◆ Your task: Under this line are the records; write out word for word the part that begins at the line containing "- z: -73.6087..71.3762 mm" and ends at the line containing "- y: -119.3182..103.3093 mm", and no more.

Entries taken from a collection:
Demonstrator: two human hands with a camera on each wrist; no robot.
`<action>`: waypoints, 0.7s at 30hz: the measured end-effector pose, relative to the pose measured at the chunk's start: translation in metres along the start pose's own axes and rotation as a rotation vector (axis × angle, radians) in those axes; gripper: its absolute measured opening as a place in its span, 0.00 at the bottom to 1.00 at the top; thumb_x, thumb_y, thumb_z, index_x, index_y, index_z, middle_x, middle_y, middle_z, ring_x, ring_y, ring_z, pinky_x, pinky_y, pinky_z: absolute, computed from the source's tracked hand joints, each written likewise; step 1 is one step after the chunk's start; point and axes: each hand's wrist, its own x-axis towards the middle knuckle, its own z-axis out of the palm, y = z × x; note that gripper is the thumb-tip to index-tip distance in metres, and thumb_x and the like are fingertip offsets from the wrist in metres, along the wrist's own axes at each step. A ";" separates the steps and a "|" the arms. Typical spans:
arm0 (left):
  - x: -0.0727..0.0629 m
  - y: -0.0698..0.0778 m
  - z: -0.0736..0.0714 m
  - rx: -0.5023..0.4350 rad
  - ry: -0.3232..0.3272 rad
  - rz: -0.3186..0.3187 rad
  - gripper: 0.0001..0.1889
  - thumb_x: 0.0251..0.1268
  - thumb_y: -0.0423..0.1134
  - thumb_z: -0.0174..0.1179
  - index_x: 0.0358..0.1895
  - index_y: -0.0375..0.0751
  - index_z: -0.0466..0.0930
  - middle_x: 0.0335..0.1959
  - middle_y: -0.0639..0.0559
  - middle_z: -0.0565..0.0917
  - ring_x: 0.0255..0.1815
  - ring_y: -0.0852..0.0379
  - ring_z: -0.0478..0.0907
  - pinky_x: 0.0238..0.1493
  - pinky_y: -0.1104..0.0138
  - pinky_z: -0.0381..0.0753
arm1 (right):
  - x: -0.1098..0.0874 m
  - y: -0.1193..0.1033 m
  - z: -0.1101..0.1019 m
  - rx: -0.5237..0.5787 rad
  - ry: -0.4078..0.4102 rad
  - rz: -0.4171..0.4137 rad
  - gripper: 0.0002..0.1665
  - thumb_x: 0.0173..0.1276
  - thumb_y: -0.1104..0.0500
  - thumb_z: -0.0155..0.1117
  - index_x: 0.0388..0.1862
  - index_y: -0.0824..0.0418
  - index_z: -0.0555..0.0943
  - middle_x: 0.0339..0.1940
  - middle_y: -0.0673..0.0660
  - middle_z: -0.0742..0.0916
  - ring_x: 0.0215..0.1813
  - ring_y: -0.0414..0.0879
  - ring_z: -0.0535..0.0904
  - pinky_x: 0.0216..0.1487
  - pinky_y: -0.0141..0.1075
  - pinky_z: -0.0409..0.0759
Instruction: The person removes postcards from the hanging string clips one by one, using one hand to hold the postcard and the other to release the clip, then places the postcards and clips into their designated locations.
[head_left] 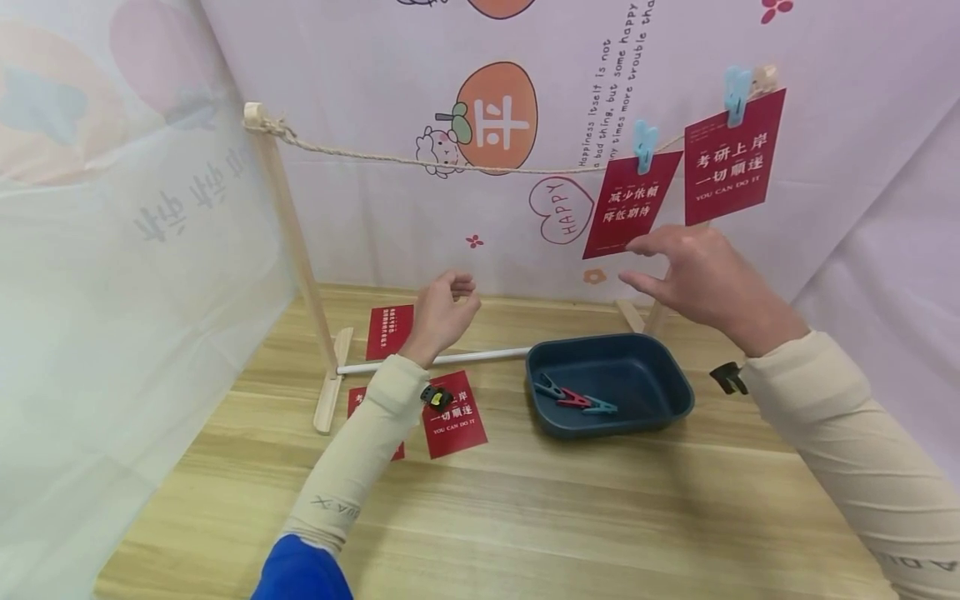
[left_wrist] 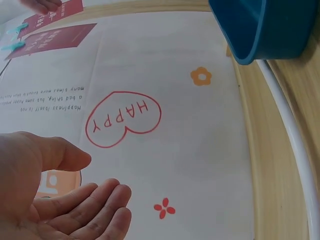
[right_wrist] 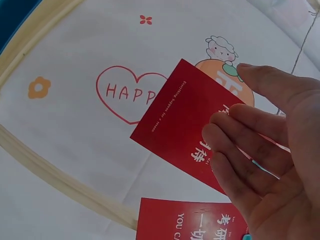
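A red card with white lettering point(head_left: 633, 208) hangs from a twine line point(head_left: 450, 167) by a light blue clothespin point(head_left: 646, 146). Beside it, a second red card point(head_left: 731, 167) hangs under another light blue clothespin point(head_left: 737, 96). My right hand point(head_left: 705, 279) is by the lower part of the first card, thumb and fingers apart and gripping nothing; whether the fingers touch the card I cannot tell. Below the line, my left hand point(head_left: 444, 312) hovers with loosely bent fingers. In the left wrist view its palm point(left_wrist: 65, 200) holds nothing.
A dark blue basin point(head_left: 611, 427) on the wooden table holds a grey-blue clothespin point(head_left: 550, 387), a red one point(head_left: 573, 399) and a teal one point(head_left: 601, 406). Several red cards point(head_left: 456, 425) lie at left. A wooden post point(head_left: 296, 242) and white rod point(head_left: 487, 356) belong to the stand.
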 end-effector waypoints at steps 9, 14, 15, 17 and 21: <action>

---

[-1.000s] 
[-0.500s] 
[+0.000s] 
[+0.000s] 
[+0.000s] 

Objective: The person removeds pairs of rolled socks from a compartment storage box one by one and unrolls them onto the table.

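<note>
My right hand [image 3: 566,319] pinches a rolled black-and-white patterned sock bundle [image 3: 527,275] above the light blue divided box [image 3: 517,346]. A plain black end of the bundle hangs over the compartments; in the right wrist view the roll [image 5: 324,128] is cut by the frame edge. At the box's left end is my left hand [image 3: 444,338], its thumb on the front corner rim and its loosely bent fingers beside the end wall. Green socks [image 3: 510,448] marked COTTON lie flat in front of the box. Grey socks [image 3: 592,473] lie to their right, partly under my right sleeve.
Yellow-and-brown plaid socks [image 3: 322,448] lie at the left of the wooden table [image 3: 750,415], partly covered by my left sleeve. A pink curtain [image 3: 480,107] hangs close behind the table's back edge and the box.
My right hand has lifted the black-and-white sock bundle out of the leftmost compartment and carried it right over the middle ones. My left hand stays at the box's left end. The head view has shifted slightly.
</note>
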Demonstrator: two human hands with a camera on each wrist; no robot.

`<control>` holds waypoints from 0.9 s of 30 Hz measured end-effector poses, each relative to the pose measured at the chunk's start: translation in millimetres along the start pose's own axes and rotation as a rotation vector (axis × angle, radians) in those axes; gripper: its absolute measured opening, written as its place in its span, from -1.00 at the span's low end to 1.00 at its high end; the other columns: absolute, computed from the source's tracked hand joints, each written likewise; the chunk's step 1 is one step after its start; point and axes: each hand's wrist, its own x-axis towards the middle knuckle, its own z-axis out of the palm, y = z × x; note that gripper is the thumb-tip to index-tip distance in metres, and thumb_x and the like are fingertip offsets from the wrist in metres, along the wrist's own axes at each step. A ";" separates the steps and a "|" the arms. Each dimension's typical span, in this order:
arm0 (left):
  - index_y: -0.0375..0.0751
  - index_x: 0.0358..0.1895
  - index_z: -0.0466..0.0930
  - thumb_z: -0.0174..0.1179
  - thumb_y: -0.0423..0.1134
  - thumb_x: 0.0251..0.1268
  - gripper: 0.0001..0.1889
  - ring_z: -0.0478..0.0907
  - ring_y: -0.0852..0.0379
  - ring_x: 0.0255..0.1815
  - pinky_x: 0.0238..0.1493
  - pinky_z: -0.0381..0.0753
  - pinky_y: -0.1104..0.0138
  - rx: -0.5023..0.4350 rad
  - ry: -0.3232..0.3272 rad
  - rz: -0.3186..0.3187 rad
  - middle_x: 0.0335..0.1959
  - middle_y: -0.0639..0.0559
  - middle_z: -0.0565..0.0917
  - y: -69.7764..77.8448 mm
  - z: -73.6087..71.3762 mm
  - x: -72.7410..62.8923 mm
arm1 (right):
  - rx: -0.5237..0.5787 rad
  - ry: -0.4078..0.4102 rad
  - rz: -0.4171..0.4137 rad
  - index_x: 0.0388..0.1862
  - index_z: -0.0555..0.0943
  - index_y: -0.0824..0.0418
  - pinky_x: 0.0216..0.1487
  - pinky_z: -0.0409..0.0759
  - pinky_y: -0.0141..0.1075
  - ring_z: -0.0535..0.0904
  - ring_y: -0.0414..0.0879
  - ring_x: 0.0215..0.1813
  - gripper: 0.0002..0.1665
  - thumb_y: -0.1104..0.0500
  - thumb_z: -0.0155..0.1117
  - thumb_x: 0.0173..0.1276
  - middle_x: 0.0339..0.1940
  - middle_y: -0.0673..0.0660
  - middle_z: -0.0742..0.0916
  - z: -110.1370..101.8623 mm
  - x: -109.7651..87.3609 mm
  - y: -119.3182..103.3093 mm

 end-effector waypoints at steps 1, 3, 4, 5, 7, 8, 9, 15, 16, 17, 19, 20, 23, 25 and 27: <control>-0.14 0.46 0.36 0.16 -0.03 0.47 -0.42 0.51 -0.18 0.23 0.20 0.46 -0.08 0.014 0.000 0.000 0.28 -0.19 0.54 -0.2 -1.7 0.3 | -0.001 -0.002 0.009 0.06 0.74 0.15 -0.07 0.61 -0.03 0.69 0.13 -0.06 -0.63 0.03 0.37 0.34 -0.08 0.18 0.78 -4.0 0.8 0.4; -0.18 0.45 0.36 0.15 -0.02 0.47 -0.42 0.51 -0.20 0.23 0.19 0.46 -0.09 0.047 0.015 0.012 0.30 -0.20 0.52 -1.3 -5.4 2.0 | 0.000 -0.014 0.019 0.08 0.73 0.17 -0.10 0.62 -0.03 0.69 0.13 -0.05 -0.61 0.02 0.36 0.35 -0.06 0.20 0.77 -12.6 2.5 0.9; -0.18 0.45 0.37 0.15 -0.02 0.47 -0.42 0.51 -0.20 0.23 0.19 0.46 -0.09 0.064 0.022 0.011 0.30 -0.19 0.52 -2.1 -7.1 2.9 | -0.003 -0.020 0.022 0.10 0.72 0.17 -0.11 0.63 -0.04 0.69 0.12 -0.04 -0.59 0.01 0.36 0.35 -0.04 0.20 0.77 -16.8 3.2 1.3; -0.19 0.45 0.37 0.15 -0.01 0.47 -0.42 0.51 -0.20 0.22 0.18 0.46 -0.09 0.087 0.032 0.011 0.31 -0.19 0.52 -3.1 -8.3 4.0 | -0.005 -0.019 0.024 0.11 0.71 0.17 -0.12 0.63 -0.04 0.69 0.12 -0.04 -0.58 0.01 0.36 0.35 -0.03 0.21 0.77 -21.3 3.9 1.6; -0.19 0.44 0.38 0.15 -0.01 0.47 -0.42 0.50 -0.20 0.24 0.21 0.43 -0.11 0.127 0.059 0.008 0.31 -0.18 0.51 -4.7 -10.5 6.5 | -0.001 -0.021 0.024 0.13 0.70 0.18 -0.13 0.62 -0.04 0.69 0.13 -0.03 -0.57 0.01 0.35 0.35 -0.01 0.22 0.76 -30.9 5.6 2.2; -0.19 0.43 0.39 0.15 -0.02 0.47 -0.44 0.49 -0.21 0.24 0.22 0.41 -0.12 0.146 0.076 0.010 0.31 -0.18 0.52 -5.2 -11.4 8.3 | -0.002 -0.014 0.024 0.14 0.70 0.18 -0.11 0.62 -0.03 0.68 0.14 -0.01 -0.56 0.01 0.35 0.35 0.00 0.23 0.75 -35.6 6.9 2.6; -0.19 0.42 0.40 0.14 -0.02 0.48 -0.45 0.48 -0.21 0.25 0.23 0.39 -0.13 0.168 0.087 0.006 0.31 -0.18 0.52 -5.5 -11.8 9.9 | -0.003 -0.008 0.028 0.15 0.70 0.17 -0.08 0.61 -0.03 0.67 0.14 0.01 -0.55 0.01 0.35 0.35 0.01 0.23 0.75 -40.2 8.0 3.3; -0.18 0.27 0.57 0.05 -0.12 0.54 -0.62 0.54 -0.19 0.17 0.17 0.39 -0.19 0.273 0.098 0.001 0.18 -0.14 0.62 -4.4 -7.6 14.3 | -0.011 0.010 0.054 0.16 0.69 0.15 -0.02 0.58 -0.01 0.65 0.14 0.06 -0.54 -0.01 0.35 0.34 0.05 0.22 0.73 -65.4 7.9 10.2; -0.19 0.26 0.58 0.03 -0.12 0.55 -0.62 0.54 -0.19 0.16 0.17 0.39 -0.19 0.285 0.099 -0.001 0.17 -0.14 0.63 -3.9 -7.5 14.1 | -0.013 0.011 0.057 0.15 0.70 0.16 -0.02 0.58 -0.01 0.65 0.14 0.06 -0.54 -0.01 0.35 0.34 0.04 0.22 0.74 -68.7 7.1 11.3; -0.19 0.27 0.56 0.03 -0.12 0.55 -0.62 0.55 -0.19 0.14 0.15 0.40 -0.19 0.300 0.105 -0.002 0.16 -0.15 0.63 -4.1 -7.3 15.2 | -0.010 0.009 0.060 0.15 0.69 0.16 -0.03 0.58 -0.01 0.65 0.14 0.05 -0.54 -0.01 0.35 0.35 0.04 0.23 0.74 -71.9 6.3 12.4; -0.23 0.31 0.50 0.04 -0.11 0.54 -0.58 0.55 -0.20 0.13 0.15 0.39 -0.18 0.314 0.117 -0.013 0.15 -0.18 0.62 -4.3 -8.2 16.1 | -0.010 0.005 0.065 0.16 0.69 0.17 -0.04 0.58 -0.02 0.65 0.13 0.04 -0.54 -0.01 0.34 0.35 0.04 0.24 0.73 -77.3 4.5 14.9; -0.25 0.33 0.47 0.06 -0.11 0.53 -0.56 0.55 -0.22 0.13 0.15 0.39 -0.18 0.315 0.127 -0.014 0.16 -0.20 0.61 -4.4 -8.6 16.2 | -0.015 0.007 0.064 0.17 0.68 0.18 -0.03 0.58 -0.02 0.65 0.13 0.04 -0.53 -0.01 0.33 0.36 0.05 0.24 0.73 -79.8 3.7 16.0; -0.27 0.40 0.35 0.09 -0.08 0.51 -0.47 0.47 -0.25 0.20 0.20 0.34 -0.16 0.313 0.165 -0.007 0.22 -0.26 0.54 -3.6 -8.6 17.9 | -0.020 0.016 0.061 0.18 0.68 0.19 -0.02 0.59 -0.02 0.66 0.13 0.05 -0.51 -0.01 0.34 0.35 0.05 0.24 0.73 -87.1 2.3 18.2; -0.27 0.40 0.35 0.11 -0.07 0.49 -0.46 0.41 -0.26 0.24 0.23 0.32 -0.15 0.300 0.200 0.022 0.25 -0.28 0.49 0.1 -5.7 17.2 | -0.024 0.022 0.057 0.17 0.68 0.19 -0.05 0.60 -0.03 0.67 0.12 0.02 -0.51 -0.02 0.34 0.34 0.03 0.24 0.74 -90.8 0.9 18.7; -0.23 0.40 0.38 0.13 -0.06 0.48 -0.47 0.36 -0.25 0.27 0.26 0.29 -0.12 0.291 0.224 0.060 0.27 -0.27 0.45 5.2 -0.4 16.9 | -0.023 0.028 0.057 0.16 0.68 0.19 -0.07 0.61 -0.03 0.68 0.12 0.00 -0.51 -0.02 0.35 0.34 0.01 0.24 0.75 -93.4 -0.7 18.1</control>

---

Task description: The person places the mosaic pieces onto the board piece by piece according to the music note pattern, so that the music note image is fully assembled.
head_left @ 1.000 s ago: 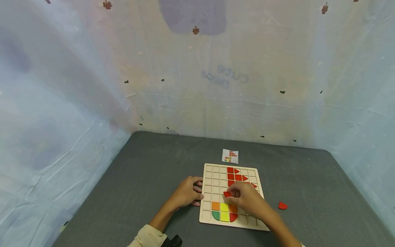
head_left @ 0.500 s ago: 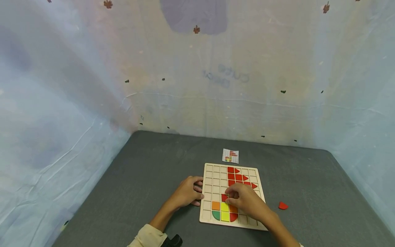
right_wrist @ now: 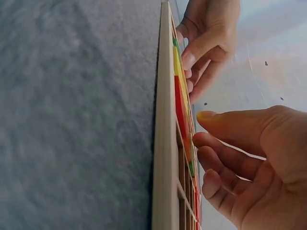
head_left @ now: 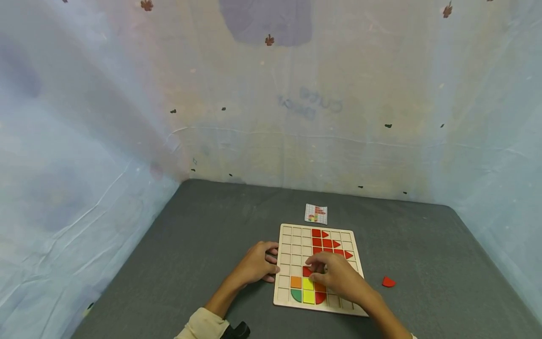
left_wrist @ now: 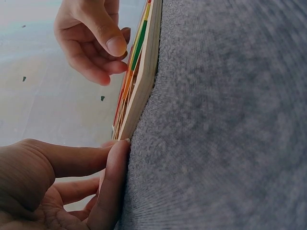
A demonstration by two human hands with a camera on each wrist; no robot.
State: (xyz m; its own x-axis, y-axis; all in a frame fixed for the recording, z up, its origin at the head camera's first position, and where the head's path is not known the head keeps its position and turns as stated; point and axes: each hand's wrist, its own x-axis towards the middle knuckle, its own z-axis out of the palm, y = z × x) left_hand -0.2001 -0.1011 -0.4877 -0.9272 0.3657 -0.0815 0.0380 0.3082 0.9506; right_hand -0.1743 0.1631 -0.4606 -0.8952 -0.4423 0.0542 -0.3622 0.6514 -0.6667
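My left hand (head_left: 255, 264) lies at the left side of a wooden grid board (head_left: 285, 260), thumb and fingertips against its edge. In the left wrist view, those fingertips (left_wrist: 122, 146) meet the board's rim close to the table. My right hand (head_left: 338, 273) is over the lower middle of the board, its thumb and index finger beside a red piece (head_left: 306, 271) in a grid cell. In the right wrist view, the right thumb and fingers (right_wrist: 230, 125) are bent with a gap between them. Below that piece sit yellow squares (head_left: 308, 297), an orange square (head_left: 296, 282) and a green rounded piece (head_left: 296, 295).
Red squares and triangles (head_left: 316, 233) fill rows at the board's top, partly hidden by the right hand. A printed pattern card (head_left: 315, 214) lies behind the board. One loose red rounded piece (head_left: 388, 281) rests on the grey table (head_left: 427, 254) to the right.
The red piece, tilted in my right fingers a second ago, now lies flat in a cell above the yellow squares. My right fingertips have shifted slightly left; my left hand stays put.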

◆ Your solution:
  - z: -73.6087..71.3762 mm
  - x: -72.7410..62.8923 mm
arm1 (right):
  - rx: -0.5237..0.5787 rad
  - ry: -0.4078..0.4102 rad
  - rz: -0.4171..0.4137 rad
  - index_x: 0.0388..0.1862
  - index_z: -0.0555..0.0943
  - index_y: -0.0824..0.0418
  - pinky_x: 0.0216..0.1487
  - pinky_z: -0.0409..0.0759
  - pinky_y: -0.0141..0.1075
  - ring_z: -0.0535..0.0904
  - ring_y: -0.0414..0.0879
  - ring_x: 0.0215..0.1813
  - gripper: 0.0002..0.1665
  - thumb_y: -0.1104..0.0500
  - thumb_z: -0.0155..0.1117
  - thumb_x: 0.0173..0.1276
  - middle_x: 0.0339..0.1940
  - middle_y: -0.0673..0.0660
  - middle_z: -0.0742..0.0916
  - z: -110.1370..101.8623 mm
  - x: -109.7651..87.3609 mm
  - y: -119.3182..103.3093 mm

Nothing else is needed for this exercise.